PROBLEM TO SOLVE :: Up to and including the line containing "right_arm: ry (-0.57", set down each line of the entries below exactly, starting from the first, and leave out the rest.

MATERIAL SUPPLIED ::

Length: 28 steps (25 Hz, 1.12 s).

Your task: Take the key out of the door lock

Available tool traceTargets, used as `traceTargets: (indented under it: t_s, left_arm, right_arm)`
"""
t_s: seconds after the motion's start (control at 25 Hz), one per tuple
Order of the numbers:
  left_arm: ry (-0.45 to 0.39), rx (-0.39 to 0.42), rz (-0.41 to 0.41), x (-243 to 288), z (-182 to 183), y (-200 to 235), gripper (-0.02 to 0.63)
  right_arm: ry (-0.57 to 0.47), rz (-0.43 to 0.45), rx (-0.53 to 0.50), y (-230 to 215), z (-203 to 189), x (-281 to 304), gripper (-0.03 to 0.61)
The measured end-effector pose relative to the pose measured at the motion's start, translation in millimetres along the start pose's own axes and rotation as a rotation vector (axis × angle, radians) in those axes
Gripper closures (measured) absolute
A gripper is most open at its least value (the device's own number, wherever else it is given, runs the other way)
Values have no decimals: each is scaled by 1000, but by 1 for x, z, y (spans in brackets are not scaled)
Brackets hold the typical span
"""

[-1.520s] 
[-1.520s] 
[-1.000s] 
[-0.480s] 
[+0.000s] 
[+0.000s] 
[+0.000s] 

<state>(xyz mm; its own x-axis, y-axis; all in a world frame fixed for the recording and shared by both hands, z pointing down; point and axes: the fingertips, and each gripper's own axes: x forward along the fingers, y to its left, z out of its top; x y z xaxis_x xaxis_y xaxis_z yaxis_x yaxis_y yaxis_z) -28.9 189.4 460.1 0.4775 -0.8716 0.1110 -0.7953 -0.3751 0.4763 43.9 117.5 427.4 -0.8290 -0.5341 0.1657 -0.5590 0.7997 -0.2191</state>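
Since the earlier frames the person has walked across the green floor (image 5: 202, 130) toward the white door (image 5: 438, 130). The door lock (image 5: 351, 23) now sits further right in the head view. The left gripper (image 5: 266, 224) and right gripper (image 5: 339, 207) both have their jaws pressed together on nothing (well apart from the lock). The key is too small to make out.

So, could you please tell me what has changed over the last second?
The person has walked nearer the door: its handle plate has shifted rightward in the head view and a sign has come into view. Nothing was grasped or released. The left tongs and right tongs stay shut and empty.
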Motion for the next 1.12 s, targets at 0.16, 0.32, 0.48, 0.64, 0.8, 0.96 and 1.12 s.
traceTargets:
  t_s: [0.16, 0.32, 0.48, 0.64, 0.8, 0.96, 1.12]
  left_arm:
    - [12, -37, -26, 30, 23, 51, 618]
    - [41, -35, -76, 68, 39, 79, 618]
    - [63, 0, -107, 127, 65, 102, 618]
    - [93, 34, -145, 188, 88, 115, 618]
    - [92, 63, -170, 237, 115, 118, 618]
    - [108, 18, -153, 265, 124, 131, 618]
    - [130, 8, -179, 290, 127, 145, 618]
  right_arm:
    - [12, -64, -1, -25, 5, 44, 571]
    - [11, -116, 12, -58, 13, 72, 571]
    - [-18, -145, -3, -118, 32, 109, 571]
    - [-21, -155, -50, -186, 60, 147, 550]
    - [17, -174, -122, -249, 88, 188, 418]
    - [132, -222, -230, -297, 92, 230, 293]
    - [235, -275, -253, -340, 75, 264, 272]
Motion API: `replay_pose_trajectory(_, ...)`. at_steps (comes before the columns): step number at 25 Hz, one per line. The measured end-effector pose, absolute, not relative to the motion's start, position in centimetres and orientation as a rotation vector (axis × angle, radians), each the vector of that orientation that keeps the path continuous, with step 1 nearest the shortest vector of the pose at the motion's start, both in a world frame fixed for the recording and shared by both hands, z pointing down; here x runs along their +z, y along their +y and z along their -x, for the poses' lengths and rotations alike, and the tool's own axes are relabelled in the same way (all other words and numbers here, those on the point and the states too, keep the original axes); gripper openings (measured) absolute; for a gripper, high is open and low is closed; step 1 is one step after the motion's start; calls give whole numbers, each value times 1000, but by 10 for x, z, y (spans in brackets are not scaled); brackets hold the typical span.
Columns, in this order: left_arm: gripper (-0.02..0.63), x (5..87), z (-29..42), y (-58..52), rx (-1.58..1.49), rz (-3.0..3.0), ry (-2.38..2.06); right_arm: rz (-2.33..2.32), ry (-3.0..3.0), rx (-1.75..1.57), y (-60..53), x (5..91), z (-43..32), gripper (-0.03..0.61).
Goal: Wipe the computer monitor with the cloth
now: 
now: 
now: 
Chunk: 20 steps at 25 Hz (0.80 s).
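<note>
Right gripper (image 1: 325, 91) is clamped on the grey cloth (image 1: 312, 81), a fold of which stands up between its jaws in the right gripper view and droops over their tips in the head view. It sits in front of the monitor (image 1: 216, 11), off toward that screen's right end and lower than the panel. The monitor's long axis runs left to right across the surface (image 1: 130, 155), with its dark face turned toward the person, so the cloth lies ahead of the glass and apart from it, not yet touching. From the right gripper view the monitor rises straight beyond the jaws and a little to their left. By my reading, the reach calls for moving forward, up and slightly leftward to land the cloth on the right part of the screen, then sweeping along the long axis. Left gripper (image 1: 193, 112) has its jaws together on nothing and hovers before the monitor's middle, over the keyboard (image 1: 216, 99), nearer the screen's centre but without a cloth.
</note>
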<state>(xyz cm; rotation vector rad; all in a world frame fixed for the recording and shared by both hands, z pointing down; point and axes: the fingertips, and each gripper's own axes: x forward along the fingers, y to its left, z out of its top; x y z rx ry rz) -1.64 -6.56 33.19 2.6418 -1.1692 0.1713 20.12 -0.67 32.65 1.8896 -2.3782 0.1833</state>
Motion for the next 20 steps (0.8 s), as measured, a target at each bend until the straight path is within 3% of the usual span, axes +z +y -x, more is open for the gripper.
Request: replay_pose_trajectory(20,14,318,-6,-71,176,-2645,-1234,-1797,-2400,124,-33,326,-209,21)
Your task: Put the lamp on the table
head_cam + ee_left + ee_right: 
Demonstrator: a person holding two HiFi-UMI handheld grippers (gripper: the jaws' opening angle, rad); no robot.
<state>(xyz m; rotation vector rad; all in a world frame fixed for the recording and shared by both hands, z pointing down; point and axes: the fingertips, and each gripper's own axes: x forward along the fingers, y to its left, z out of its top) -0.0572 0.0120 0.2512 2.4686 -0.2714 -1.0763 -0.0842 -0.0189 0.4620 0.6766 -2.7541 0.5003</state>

ANSWER TO THIS EXERCISE ::
Length: 28 steps (25 Hz, 1.12 s).

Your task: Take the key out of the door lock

Available tool traceTargets, used as `traceTargets: (indented under it: t_s, left_arm, right_arm)`
"""
t_s: seconds after the motion's start (control at 25 Hz), one per tuple
Order of the numbers:
  left_arm: ry (-0.45 to 0.39), rx (-0.39 to 0.42), rz (-0.41 to 0.41), x (-243 to 288), z (-182 to 183), y (-200 to 235), gripper (-0.02 to 0.63)
  right_arm: ry (-0.57 to 0.47), rz (-0.43 to 0.45), rx (-0.53 to 0.50), y (-230 to 215), z (-203 to 189), x (-281 to 304), gripper (-0.03 to 0.61)

This finishes the answer to the exercise.